Hoje era quinta, lembrei que Aleph, o único escritor da cidade que estava sem comer ninguém há mais tempo do que eu, se prepara a semana inteira decidido a traçar sua ex-namorada hoje. Já tinha quinze meses que ele não comia ninguém e todo seu dinheiro e esperança se depositavam na noite de hoje.

Eram onze horas, saí correndo de casa com medo que fosse tarde demais e ele já estivesse agarrando a pobre moça. Moça não, na verdade tinha cerca de cinqüenta anos, mas, afinal de contas, tinha buceta, e isso era tudo.

Chequei suado, ofegante, e toquei a campainha. Com um pouco de sorte poderia contar com a habitual calma que ele tinha nesses assuntos e ele estaria ainda longe de chegar na moça. Abriu a porta:

- Anacreonte??!

- Daí Aleph, tudo bem. Posso entrar?

- Pois é... eu e a Raquel tamo vendo uns vídeo... lembra... eu tinha comentado contigo sobre hoje... quinta-feira...

- Pô, que massa! Que filme que é? Romance?

- ... ahn... Pornô Nacional... do interior paulista.

- Legal, me amarro em Pornô Nacional, é bem realista. Tô nessa.

Forcei uma passagem entre a porta e ele, que, surpreso, nem opôs resistência. Chequei na sala e Raquel me olhou meio que curiosa, surpresa e envergonhada. Na tela uma buceta enorme jazia inerte devido à pausa do vídeo.

- Oi, você deve ser Raquel.

- Sou.

- Sabe se tem cerveja por aí?

- Tem... tem. Na geladeira.

- Valeu.

Peguei uma cerveja na cozinha e quando voltei Aleph fez as devidas apresentações.

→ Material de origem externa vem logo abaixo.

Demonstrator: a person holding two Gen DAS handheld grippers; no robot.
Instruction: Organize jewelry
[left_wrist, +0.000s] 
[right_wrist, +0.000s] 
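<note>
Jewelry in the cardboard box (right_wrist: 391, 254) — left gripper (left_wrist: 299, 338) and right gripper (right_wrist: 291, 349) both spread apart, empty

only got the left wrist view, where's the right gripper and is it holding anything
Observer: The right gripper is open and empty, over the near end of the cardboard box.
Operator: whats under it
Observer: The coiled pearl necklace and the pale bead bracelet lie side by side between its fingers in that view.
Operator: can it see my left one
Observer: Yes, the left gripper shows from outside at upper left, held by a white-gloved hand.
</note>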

- Anacreonte, essa é a Raquel. Raquel, Anacreonte. Ele é editor comigo numa revista literária... veio dar um pulinho aqui e vai ficar alguns minutos pra bater um papo.

Um olhar constrangido cambaleou entre os dois. Ele sentou-se no sofá com ela e sentei-me no chão encostado na perna dos dois. A cada dez minutos eu levantava e pegava uma cerveja, afinal o médico não iria nem desconfiar. Talvez até me masturbasse depois, mas por enquanto o medo de morrer era ainda muito grande.

O filme acabou. Acendemos a luz, desligamos a tevê e sentei-me de frente a eles na poltrona vaga. Falava verozmente, procurando prender a atenção de Raquel que, de tempos em tempos, balançava a cabeça concordando comigo. Aleph me olhava com raiva e desespero e soltava bocejos endereçados a mim.

A noite foi boa. Por fim, Raquel deu-nos boa noite e se foi. Eram três da manhã. Aleph parecia com sono e profundamente deprimido. Parecia estar prestes a matar-me, mas mentalmente esgotado demais para conseguir fazê-lo. Talvez estivesse assim estático por analisar seriamente os prós e os contras de matar-me. Talvez analisasse os prós e os contras de matar-se. Talvez estivesse simplesmente prestes a desabar em desespero pela iminência de mais quinze meses sem comer ninguém ou estivesse simplesmente prestes a explodir.

Decidi não esperar para descobrir. Pedi licença para ir ao banheiro, pegando mais uma cerveja no caminho, e na volta tratei de despedir-me e dar o fora. Ele nem sequer mexeu-se, ficou apenas sentado, em choque, no sofá.

Terminei a cerveja e fui pra casa o mais rápido possível. Amanhã eu veria Michele. Eram quase três e meia, mas agora eu já tinha sobre o que escrever.